** Assignment **
From the data below, set down exactly the lines between the one holding "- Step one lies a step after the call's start" and the one holding "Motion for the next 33", inclusive, and no others.

[Stored items]
--------
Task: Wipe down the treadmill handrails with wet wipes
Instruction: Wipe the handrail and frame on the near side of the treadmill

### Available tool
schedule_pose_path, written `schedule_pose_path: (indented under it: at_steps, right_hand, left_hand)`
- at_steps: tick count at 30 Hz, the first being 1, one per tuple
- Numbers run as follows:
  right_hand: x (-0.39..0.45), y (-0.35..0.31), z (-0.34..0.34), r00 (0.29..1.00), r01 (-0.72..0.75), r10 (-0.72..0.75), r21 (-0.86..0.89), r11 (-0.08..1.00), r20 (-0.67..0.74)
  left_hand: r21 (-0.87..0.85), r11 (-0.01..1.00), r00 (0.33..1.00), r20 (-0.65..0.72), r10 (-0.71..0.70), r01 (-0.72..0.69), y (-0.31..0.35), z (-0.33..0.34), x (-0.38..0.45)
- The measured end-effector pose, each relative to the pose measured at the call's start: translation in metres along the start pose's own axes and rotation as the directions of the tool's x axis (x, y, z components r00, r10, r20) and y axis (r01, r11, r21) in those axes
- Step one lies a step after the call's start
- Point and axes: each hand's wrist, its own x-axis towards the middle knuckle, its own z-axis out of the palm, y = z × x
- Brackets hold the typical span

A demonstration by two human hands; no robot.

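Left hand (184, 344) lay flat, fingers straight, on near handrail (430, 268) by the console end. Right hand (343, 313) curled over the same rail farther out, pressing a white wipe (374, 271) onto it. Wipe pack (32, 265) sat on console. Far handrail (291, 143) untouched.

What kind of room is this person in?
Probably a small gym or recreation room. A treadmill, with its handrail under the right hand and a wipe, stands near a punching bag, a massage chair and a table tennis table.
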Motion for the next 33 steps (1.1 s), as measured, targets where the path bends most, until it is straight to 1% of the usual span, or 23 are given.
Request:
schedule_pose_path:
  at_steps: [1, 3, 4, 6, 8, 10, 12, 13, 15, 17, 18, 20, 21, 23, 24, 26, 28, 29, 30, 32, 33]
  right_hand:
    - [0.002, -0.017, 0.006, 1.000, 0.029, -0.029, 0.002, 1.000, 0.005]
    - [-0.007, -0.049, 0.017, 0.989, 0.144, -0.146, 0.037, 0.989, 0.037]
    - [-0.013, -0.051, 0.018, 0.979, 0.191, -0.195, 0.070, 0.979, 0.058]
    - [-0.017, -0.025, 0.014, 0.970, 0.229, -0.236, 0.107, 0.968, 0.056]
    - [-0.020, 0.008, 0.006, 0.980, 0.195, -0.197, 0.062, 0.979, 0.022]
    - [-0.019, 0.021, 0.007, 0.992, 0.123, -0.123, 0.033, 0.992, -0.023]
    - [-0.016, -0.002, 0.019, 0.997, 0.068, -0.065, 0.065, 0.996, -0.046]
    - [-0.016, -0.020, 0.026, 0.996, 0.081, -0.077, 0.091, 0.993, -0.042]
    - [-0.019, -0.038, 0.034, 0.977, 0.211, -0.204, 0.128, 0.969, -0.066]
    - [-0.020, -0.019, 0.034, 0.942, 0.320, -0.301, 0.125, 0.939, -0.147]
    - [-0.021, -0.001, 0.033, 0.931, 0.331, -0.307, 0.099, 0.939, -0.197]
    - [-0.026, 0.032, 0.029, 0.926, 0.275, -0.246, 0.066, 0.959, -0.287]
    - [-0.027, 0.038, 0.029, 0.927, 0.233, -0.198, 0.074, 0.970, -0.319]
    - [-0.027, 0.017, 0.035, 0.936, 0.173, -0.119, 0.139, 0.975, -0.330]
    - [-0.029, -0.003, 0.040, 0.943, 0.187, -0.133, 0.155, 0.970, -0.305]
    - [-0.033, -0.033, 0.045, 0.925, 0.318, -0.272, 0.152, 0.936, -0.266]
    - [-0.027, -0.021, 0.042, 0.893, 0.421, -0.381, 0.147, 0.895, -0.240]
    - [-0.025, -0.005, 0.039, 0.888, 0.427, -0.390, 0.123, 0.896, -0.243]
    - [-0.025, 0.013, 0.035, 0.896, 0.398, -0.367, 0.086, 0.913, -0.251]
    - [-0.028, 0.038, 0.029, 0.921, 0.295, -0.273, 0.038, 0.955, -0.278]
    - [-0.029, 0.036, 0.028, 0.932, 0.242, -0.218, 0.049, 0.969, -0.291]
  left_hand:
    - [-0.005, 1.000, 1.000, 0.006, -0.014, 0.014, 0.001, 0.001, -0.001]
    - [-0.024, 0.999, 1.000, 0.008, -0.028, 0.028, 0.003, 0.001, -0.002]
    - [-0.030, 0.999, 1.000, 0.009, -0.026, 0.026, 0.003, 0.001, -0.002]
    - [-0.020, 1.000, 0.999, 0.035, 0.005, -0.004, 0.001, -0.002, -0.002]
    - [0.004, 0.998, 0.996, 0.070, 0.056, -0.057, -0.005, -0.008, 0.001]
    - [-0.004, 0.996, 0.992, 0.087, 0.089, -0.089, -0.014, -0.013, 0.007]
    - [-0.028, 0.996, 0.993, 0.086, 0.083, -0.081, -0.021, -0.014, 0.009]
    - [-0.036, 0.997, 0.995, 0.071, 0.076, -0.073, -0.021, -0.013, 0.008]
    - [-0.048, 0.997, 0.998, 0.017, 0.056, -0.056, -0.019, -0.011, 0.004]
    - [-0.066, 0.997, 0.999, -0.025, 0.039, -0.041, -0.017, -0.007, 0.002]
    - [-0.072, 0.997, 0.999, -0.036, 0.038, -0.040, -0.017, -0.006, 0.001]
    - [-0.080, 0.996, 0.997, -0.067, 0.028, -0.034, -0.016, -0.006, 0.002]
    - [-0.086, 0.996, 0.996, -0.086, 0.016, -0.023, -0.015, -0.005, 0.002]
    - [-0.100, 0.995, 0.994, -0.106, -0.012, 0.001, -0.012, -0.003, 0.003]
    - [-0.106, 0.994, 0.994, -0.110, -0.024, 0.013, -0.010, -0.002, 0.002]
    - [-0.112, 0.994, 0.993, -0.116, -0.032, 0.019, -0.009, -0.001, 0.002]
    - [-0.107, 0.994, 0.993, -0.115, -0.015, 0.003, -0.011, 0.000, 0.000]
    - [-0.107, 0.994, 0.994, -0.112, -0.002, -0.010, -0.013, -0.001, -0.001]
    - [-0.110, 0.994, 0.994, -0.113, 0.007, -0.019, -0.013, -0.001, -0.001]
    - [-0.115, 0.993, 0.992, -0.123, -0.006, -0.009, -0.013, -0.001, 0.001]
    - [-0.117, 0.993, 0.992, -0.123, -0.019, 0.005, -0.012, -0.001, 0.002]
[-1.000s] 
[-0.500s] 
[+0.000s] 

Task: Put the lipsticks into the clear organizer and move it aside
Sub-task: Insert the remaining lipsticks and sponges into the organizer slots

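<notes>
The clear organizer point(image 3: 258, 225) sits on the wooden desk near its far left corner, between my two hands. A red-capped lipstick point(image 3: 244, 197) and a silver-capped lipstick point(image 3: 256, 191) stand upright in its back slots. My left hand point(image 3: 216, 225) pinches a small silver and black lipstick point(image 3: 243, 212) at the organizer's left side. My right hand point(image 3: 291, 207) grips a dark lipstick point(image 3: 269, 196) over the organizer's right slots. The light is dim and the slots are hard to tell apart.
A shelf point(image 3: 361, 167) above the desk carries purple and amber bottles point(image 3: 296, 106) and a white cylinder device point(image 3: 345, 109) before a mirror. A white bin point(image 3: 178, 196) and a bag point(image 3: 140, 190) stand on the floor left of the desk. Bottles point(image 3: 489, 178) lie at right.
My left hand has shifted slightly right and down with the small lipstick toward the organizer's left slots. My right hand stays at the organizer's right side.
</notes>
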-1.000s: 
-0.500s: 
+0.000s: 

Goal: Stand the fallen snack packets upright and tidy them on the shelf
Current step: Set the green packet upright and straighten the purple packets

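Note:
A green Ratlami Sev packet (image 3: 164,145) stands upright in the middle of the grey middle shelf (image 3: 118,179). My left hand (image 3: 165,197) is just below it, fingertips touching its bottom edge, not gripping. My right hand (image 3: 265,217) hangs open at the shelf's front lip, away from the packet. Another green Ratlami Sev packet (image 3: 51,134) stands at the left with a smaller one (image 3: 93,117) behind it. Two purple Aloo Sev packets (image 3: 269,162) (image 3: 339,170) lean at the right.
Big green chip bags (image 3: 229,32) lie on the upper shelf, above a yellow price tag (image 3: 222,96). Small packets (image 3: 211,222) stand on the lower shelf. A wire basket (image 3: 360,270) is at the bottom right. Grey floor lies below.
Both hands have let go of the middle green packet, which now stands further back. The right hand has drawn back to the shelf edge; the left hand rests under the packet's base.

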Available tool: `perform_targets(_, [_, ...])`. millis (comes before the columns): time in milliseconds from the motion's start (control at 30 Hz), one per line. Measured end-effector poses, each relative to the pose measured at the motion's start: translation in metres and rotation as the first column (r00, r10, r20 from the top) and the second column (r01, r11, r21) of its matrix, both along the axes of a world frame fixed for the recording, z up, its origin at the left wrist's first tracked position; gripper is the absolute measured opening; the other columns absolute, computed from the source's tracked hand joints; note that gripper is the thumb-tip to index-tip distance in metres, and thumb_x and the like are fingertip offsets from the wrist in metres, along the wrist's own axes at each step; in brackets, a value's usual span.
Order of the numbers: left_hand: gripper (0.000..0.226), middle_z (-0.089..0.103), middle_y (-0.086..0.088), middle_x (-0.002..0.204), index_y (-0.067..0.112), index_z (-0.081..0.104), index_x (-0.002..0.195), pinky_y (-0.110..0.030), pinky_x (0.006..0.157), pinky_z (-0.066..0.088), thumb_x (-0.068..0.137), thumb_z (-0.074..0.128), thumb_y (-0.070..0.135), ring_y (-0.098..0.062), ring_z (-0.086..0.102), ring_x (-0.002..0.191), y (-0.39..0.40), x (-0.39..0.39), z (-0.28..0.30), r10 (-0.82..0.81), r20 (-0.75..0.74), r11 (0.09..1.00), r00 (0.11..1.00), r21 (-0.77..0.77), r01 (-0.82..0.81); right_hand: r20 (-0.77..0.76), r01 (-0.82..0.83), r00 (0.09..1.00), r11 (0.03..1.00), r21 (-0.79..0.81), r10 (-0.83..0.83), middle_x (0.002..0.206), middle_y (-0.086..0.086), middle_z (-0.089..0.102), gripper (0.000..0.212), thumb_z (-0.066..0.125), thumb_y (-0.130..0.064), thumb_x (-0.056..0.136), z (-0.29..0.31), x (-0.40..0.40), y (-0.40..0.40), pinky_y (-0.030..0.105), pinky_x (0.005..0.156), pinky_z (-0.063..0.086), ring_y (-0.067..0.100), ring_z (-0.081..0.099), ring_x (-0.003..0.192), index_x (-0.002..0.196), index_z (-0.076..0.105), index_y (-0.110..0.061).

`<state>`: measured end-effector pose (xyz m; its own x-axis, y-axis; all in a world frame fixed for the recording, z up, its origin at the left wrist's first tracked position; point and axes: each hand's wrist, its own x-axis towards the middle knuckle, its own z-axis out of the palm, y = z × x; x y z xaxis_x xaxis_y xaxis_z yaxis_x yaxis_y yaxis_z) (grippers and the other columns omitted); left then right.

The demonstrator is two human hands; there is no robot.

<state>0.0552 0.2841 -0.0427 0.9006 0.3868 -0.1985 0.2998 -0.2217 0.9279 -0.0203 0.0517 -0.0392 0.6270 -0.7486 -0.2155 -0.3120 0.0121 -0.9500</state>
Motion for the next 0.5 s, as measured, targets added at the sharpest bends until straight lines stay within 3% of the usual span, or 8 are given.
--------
** Answer section **
- Step one lies a step after the call's start
- Point and axes: each hand's wrist, its own x-axis towards the middle knuckle, its own z-axis out of the palm, y = z × x
- Brackets hold the typical span

A demonstration by two human hands; no robot.

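Left hand (184, 344) lay flat, fingers straight, on near handrail (430, 268) by the console end. Right hand (343, 313) curled over the same rail farther out, pressing a white wipe (374, 271) onto it. Wipe pack (32, 265) sat on console. Far handrail (291, 143) untouched.

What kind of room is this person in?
Probably a small gym or recreation room. A treadmill, with its handrail under the right hand and a wipe, stands near a punching bag, a massage chair and a table tennis table.
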Motion for the next 33 steps (1.1 s), as measured, targets where the path bends most, until it is straight to 1% of the usual span, or 23 are given.

No more work remains in this exercise.